I knew less about another of Andrew’s subjects, the development economist Jeffrey Sachs, of whom she has said:
… like a lot of great men, (Sachs) was born with enormous gifts and used them to good effect, but was then overtaken by hubris. He is a man who has claimed that if we only listen to him, we can eradicate extreme poverty. Not alleviate—eliminate—and that’s contradicting a higher authority than the Harvard economics department to say we need not always have the poor with us.
Sharpton and Sotomayor are used to illustrate the pitfalls of affirmative action and the (perhaps) peculiarly American approach to managing issues of race.
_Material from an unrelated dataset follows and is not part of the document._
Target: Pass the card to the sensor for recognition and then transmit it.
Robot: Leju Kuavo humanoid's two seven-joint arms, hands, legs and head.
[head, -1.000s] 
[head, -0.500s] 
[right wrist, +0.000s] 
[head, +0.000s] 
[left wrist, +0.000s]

Andrews tends to present the Boomers—those born between 1946 and 1965, in an era defined by an increased birth rate—as a willfully obstinate bunch detached from the challenges of today’s generation. The gap between Boomers and Millennials is as wide as the one between idealism and reality, but even that depends on perceptions such as “my parents had it better than me” or “I have it better than my parents”. We should not disregard context, reflecting on the challenges and opportunities each generation faces. Arguably, whether it be irony or hypocrisy, each generation is not fighting for the next one’s benefit but simply trying to overcome its own challenges.
Many Millennials spend so long in tertiary institutions that they develop a chronic case of over-analysing. Higher education promotes itself as though you are gaining knowledge of the highest power, yet how many curious, open-minded students leave a lecture theatre with no more than a vague concept of the world rather than a proper understanding? This can help explain why so many feel more concerned, uncertain, and even disappointed with what they find out there, and reach the conclusion this was the world given to them by those who went before. Thus, the Boomers have become the brunt of the once optimistic, now disenchanted Millennials. My parents, on the other hand, went out into the world as soon as they could and dealt with reality.